Adventures in document re-creation
Since I first went back into my archives for a look at Quantum Whatever, the creative journal I designed as a student in the late 1990s, I’ve continued rummaging around both my print copies of the finished product and my electronic files from the project. (Especially since committing myself to producing a final, encore issues.) All kinds of interesting and entertaining stuff in there, some of it conceivably of interest to other people and some of it probably not.
But one item seemed particularly intriguing as something to dust off and share, for a couple of reasons: my poster presentation.

Table 30, honors project poster presentation event, Memorial Union, Iowa State University, December 1999
There are a few reasons I was motivated to excavate this item. First, it’s the closest thing to a complete style manual that I ever produced for Quantum Whatever. Typefaces, grid guides, layout rules such as they were; it’s all here. The second reason that posting this to the web appealed to me, however, was really just the perverse challenge of it.
I don’t mean the above photo; I just had to dig that out of a box and scan it. I mean the presentation “document” itself. I had all of the electronic files which had gone into creating the above-pictured presentation, but getting them into a modern-format document was quite an interesting challenge for an amateur home archaeologist.
To begin with, all of the layout was done in Pagemaker. Fortunately, InDesign does a pretty good job of opening Pagemaker files, but it’s by no means perfect. Tracking and line breaks change, which throws off some things, and none of the linked files worked. I had all of those as well, of course, but had to hunt them down in various directories of my Quantum Whatever stuff archives.

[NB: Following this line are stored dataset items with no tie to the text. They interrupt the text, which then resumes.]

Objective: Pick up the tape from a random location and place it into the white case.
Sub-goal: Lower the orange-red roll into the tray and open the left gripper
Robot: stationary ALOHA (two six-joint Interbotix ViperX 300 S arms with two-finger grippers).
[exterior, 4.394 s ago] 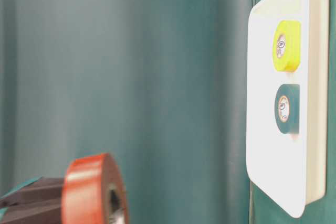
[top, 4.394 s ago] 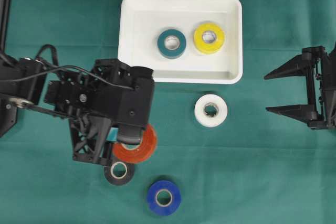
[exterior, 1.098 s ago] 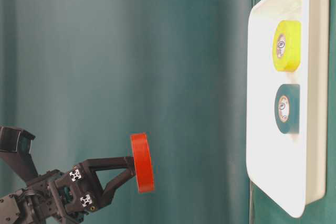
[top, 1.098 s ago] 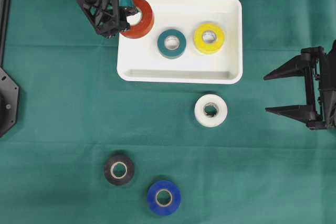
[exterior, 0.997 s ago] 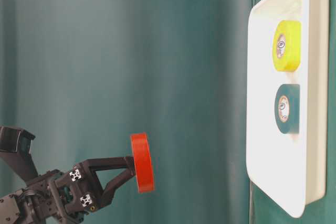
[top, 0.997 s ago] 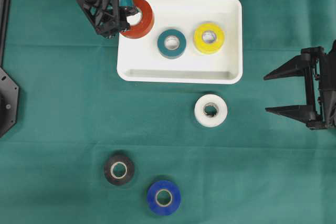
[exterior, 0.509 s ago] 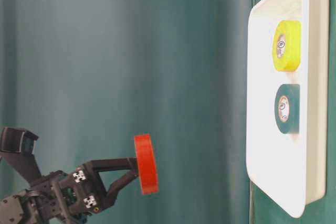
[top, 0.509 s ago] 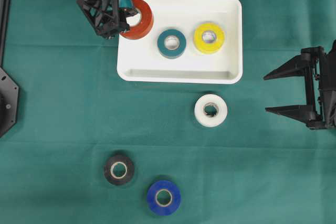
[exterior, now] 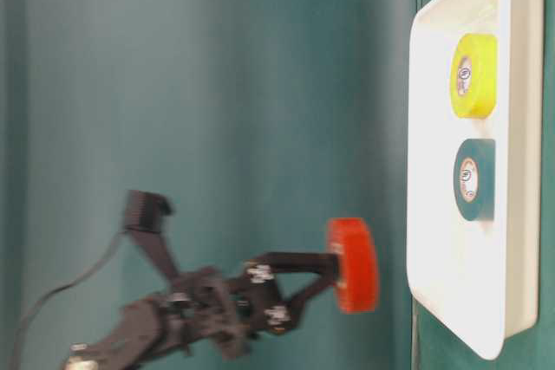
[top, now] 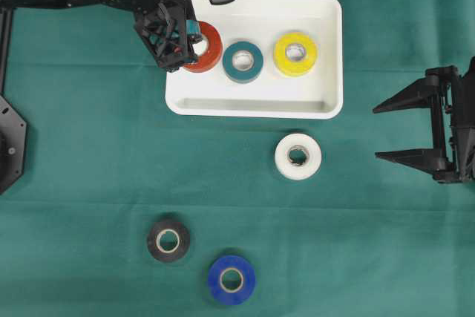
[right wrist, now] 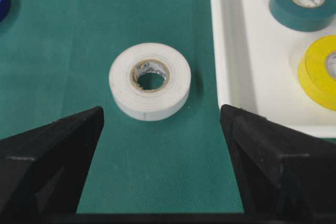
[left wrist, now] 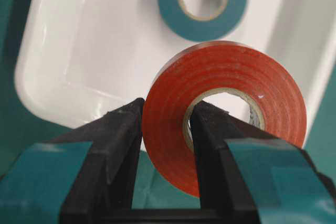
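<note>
No readable text anywhere; print on tape roll cores too small and blurred to make out.

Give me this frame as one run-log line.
left end effector: shut on red tape | position: over white case | right end effector: open, idle
</note>
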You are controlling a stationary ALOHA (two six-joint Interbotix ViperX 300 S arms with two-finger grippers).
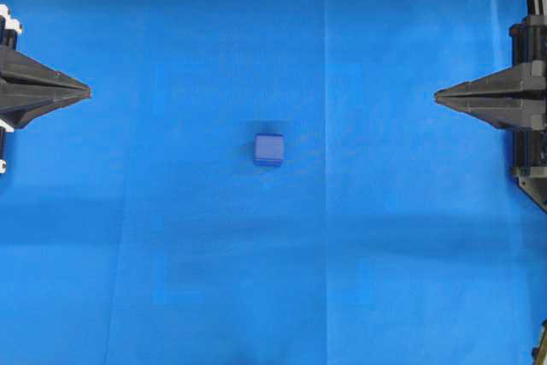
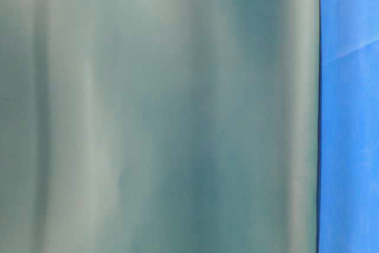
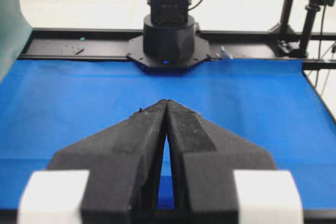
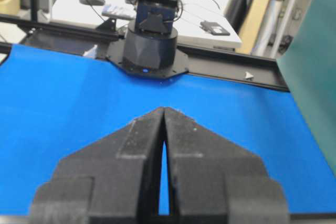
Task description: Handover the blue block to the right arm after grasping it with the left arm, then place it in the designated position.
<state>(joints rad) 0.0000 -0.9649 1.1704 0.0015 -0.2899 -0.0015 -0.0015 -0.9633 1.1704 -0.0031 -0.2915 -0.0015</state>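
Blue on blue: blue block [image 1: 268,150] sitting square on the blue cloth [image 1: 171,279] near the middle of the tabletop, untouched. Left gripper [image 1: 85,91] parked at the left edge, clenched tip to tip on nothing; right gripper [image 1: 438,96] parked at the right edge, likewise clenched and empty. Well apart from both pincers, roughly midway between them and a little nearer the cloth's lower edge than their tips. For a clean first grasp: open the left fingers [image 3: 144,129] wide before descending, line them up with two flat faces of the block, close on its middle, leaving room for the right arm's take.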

The real challenge, however, was the fact that the overall poster never actually existed in electronic format. The electronic layout was just a series of 11 x 17″ pages which I printed out, cut down and then pieced together by hand on a great big piece of black foam core. I actually kept the thing along with other junk at my mother’s house until relatively recently, but after finally letting it go the only remaining record of the layout was this:

From computer to printer to hand-assembly to negative film to photographic print to scanner and back to computer.
It was enough, though. A little Photoshop distortion to restore right angles and I had a pretty good guide to placement. Knowing the size of the papers I could estimate the overall size of the board (about 40 x 32″). From there it was just a matter of exporting the pages of the converted Pagemaker document to EPS files, placing them on a black background in a new InDesign layout, and Bob’s your uncle.
Couldn’t be simpler, right?!
Loads of fun, though, actually. And now, about eleven years after the fact, I have a complete electronic layout of the whole poster for the first time.
(Would that I had gotten into the habit of saving relatively future-proof PDFs of most layouts I worked on earlier; that would simplify a lot of archival exploration, though this particular item would still have been a challenge… but then, as old-timers will remember, exporting a PDF in the days of Pagemaker wasn’t exactly the fast, easy and seamless process that it is with InDesign.)